特発性細菌性腹膜炎の検査、診断、治療

特発性細菌性腹膜炎(spontaneous bacterial peritonitis、SBP)とは、消化管穿孔などの腹腔内の感染病巣が認められない腹膜炎です。

この腹膜炎は、進行した肝硬変患者で肝機能がひどく低下したときに、一過性の菌血症から腹水に細菌が播種し、腹水中で細菌が増殖し、SBPが起こるとされています。

頻度は明らかでないものの、腹水を有する非代償性肝硬変の10~20%に併発すると推定されています。

検査

診断のために、腹水の生化学検査と腹水培養検査をおこないます。
消化管穿孔や二次性腹膜炎を考慮し、腹部造影CTを施行する場合もあります。

原因菌

単一菌による感染がほとんどで、SBPの起炎菌は腸内細菌であるグラム陰性桿菌が多く、大腸菌が40%以上を占めています。

腸内細菌叢の大部分を占めるのは嫌気性菌ですが、腹水は好気的な環境にあるため、これらが起炎菌になることは稀です。

もしも、バクテロイデス属などの偏性嫌気性菌が腹水中から検出された場合は、消化管穿孔を考える必要があります。

診断

一般には、腹水中の好中球数が250/mm3以上で細菌培養が陽性の場合にSBPと診断します。

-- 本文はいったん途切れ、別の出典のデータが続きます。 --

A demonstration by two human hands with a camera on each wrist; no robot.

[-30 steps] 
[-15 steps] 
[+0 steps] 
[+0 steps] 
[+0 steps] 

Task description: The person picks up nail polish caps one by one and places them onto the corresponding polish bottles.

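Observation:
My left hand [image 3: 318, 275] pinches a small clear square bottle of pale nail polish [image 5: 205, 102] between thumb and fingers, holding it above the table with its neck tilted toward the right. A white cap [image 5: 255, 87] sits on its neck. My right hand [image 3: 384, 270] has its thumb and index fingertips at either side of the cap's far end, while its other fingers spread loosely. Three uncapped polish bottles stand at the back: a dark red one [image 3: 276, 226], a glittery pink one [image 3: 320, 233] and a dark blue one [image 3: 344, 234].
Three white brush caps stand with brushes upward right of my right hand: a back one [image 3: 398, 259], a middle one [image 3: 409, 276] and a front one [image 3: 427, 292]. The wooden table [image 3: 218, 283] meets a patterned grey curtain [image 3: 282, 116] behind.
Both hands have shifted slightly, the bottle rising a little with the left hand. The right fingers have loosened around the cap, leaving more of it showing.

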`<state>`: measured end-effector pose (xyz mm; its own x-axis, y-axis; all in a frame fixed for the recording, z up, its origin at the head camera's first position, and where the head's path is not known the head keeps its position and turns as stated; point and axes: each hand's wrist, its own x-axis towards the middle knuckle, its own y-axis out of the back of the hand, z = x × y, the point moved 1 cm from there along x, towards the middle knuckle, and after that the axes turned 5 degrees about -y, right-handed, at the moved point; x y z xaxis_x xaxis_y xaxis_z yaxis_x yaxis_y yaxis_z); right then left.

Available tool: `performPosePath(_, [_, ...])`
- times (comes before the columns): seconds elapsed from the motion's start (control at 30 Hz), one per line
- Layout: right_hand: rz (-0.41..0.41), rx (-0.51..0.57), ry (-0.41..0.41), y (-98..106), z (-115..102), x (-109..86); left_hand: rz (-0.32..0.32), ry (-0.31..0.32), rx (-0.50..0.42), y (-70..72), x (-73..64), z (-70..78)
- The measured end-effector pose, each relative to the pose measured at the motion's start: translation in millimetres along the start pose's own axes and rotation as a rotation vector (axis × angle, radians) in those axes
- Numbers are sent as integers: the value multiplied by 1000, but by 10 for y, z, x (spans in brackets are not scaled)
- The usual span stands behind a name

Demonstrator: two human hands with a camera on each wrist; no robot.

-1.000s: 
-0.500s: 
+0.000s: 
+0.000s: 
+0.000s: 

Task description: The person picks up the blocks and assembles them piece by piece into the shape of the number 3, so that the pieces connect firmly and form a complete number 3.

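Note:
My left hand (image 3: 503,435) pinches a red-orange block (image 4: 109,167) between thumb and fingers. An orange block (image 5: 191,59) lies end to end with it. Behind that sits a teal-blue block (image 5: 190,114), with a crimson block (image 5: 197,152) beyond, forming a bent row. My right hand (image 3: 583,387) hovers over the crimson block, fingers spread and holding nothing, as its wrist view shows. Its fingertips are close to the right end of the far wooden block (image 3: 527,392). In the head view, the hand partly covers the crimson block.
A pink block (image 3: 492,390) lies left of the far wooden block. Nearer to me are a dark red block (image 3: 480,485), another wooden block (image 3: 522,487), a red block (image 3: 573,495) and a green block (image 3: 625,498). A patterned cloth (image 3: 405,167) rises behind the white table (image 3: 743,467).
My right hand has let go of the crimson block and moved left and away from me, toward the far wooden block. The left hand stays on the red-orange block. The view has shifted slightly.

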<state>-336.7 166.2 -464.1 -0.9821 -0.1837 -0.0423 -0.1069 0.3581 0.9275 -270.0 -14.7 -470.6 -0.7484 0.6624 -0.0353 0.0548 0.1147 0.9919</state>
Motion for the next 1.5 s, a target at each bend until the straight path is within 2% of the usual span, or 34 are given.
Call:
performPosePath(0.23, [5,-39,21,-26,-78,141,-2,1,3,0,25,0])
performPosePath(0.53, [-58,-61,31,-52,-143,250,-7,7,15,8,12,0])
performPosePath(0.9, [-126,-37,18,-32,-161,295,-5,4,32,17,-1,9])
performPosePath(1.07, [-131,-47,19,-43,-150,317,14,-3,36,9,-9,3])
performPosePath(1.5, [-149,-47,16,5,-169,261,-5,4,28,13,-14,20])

ただし、SBPと鑑別を有する疾患として、胃潰瘍の穿孔、急性虫垂炎の破裂、憩室炎、腸管の悪性腫瘍、腸捻転や腸間膜動脈血栓症などによる腸管壊死などがあります。

また、急性膵炎などの腹腔内感染巣(消化管穿孔など)により生じる腹膜炎(二次性細菌性腹膜炎)との鑑別も必要です。

なお、SBPの亜型として、腹水中の多核白血球が250/mm以上で腹水培養陰性の場合や、腹水中の多核白血球が250/mm未満で腹水細菌培養が陽性の場合などが存在します。

治療

腹水中の多核白血球が250/mm以上を認める場合や、250/mm以上を認めなくても感染の兆候がある場合は、経験的治療(エンピリック治療)として、広域スペクトルの抗菌薬の投与を開始します。

二次性腹膜炎の可能性がある場合は、クリンダマイシンやセフメタゾールなど嫌気性菌をカバーする抗菌薬の併用を検討します。

平均的な治療期間は約10~14日とされています。